Despite little to no radio airplay, Tracy would go on to become a subcultural icon thanks, in large part, to Hoffman and his band of salesmen. Tracy would go on to even score a cameo appearance on the “Movin’ On” television show.
Soon Hoffman, for his part, would tape his first live comedic performance and go on to become the Johnny Appleseed of Southern comedy.
“I kept having this idea that if I could just record the right act in a comedy club, the truckers would really like it. A club in Chicago recommended a guy named John Fox. So I flew there to see his act. He tore the room down. So I recorded him in Huntsville, Alabama. He wound up selling 100,000 copies.”

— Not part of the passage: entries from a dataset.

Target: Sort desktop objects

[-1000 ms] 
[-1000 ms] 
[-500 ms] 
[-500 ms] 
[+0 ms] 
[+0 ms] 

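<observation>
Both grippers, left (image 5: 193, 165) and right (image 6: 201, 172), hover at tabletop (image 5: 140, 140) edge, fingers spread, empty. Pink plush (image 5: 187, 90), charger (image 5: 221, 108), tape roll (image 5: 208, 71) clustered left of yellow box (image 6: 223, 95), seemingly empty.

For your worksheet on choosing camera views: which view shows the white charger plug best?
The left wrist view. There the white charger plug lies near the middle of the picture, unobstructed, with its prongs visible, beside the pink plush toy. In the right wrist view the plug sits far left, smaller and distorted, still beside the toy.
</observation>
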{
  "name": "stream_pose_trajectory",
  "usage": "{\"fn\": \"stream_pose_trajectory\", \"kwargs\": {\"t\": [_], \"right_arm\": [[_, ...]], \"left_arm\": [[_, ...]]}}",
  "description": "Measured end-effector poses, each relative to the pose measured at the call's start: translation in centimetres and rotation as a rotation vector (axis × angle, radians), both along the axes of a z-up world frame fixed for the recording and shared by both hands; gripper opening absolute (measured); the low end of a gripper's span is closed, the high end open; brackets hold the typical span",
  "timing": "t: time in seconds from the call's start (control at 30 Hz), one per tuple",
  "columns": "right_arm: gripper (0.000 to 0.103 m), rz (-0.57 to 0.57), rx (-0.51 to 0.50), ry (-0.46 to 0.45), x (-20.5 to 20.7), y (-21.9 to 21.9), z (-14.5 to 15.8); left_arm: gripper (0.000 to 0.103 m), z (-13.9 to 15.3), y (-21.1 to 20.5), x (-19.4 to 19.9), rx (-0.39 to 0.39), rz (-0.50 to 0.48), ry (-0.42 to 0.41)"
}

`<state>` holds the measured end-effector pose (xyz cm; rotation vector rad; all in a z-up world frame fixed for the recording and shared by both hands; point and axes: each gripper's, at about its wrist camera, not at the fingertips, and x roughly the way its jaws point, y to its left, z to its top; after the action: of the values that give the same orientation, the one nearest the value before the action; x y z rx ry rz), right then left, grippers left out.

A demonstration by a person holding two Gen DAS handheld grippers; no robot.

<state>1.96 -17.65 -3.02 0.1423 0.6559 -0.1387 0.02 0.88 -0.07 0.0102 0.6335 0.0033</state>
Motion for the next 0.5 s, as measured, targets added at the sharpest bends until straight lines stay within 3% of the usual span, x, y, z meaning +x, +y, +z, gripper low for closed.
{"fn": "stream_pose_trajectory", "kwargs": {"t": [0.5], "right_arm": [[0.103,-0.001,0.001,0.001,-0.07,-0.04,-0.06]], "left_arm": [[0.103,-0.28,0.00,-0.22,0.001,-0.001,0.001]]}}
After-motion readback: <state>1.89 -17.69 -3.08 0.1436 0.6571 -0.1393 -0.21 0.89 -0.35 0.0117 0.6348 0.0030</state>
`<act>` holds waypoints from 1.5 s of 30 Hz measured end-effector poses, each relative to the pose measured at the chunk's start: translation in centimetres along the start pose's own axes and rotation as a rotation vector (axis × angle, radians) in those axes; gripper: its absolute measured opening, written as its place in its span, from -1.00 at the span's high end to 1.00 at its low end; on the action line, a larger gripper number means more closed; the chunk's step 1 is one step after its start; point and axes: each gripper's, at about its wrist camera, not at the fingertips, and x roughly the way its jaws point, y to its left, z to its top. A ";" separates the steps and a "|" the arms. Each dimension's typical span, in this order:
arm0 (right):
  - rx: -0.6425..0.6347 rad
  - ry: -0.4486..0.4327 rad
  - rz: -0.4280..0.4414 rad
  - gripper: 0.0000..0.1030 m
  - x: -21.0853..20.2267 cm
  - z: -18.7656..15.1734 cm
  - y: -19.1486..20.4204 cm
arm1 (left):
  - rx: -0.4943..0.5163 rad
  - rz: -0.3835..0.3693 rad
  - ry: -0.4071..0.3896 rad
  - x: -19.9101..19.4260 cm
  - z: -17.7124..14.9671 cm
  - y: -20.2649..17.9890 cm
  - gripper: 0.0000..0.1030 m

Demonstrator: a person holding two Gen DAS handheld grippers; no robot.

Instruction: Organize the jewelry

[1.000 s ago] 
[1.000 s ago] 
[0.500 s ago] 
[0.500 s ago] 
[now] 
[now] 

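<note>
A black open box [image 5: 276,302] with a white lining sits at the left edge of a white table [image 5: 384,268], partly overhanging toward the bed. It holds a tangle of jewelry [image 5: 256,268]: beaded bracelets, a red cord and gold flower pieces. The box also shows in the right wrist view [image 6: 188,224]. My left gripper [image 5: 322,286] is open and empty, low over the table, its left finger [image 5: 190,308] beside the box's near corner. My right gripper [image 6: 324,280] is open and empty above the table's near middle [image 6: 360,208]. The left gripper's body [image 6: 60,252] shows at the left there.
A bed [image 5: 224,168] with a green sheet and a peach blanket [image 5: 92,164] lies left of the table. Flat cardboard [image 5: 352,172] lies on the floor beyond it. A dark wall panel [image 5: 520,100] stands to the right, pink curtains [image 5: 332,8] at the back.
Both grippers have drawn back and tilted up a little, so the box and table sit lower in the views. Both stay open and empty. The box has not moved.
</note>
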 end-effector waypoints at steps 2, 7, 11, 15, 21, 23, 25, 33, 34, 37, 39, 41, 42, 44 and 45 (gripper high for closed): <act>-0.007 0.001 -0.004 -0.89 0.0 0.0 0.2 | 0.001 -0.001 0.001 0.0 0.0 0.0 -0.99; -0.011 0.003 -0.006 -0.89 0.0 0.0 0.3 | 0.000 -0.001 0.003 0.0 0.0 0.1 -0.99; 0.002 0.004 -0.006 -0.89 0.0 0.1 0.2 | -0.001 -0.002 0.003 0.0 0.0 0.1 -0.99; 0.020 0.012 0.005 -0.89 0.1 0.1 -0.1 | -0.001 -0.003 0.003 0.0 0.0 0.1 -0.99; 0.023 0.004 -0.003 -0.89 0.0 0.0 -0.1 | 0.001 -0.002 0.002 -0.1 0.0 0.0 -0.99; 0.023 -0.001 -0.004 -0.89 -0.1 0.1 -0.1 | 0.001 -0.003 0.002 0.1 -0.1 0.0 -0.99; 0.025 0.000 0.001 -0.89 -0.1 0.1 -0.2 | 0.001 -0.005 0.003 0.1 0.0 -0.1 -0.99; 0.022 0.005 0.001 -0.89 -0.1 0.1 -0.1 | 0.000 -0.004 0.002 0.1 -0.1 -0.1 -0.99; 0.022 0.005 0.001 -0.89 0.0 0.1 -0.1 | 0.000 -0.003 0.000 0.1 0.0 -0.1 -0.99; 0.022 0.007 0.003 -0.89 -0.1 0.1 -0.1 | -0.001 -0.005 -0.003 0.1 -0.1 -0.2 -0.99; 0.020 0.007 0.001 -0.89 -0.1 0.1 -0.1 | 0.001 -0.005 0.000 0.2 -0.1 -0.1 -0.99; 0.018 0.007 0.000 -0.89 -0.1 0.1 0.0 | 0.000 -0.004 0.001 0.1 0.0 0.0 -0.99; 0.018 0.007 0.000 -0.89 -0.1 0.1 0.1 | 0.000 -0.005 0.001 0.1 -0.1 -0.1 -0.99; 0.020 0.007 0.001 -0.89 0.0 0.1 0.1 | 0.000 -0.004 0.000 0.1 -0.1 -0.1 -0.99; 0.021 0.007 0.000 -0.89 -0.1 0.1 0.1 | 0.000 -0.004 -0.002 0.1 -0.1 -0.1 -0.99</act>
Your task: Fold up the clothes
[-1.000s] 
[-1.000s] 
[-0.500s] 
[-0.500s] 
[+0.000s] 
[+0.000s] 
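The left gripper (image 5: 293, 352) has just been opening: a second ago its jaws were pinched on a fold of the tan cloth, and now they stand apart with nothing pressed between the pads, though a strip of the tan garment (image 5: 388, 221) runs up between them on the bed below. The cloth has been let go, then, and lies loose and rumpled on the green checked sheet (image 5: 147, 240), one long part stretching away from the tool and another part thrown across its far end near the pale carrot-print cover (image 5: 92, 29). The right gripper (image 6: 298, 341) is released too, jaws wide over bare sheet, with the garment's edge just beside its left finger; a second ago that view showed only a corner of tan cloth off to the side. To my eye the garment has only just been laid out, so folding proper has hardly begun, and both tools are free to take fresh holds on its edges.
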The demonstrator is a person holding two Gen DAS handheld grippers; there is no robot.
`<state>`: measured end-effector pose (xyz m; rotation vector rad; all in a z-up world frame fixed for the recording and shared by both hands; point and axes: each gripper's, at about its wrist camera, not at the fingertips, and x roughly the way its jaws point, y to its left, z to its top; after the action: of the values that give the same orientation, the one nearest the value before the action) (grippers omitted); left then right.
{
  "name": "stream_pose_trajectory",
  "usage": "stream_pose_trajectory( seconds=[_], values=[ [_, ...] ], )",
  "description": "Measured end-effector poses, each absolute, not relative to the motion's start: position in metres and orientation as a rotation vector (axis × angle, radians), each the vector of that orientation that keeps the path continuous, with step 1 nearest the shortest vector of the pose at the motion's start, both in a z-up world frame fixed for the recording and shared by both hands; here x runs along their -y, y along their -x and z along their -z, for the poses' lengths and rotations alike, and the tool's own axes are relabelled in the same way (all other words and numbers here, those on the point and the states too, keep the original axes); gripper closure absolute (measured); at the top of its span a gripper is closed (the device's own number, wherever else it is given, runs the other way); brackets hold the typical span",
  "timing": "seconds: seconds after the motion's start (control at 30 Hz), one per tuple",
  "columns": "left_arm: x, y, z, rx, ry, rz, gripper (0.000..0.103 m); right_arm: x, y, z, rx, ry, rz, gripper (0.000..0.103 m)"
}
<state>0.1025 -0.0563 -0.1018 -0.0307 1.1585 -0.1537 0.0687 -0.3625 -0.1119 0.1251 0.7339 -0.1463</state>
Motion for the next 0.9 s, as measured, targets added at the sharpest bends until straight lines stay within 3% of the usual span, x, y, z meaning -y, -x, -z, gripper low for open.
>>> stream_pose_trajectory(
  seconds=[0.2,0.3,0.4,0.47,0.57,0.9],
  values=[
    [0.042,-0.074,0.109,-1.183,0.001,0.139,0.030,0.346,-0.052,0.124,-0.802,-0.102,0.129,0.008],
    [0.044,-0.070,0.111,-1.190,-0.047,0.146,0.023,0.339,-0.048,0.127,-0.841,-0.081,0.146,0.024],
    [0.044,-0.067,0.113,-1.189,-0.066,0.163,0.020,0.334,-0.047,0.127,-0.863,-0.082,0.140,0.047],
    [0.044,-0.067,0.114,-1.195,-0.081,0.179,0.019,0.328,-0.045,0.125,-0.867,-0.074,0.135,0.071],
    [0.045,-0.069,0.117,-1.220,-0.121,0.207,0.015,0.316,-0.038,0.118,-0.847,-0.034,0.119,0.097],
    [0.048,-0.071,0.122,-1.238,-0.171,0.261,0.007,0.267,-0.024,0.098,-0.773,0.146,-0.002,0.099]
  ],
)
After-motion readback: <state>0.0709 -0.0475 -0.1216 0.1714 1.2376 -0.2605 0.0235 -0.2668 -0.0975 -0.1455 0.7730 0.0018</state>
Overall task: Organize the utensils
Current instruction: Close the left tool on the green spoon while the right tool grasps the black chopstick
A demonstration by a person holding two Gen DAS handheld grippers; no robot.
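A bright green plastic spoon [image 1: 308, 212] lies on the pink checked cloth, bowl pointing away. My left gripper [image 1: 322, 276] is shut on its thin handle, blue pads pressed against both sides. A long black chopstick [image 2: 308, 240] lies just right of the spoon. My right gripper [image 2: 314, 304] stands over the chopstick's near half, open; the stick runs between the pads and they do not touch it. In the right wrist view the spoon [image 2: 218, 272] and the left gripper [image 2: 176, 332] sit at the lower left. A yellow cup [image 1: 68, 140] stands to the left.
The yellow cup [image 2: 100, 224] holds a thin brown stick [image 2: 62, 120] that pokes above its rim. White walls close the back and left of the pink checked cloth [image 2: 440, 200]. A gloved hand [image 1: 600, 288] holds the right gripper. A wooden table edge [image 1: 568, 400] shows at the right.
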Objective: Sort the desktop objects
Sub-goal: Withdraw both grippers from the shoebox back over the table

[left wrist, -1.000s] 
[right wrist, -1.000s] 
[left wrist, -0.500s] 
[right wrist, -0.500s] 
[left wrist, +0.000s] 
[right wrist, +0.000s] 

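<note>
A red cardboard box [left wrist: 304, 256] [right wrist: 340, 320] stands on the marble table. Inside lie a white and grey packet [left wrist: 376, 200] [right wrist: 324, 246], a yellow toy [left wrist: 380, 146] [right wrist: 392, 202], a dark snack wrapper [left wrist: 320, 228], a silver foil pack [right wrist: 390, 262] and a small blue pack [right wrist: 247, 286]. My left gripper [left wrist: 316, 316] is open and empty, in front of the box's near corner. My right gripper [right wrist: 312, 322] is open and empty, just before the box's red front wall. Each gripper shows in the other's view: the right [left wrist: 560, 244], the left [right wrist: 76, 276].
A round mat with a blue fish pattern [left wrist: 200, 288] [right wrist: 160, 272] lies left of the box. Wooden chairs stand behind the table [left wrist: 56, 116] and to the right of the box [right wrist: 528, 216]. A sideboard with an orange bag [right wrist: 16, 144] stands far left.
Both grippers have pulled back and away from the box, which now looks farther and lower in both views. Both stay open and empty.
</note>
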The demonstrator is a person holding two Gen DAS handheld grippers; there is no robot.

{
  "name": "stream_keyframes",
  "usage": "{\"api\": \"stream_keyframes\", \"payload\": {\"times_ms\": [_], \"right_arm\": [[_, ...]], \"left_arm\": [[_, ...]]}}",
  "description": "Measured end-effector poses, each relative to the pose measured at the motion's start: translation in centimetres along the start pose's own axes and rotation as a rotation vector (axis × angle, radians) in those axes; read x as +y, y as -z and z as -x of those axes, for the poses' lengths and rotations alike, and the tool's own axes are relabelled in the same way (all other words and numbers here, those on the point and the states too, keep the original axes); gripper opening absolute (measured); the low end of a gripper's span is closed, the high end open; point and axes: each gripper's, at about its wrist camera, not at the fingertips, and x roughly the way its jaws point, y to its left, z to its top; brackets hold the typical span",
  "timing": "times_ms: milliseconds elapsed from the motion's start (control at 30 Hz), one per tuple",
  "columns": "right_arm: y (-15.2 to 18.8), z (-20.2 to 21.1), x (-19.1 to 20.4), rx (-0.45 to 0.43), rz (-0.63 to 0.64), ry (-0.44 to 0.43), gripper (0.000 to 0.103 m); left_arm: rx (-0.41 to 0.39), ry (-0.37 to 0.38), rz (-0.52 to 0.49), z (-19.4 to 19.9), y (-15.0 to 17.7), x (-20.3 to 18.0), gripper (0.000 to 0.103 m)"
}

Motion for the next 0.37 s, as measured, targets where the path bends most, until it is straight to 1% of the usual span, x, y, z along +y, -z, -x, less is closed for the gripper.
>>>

“Jeff Foxworthy was the fourth comedian I recorded. I first heard [him] on a Rodney Dangerfield TV special. Soon afterward I ran into his manager at a comedy convention, which led to recording him at a comedy club in Marietta, Ga. Jeff was giddy about the recording and had never made that much money in one night. Then he kept telling me about this cowboy guy out of West Texas named Ron White. On his recommendation alone, I signed him, too.”
In his tenure, Hoffman would come to roll the bones on over 180 relatively unknown talents like so many penny stocks. Many among his menagerie of misfits would never pan out. Sometimes, though, he would find the next Apple Inc. or Amazon.com.
“As an entrepreneur, I may have 100 ideas, and only two will work out.”
In recent years, he would sign musical artists from the Overdrive/Red Eye Radio Trucker Talent Search , names regular readers may recognize — Keith Sampson, Don Whatley and an obscure folk singer from Indiana who asked not to be identified. (Full disclosure, folks: That’s me.)
“Paul, if you’d done this deal 10 years ago, you’d be in tall cotton by now,” he once told me.
But the very factors that democratized the professional production and distribution of musical compositions for everyday truck drivers like me were now undermining labels like Laughing Hyena.
Like others in the music industry, Hoffman learned to adapt: “Digital revenues pay the rent now.” Many of Laughing Hyena’s comedians can be found on Youtube and other streaming services.
I couldn’t pin Arnie down on just how many millions of eight tracks, cassettes and CDs his label eventually sold. I suppose that’s like asking a rancher how many cows he’s owned.
“Millions and millions” was all I got.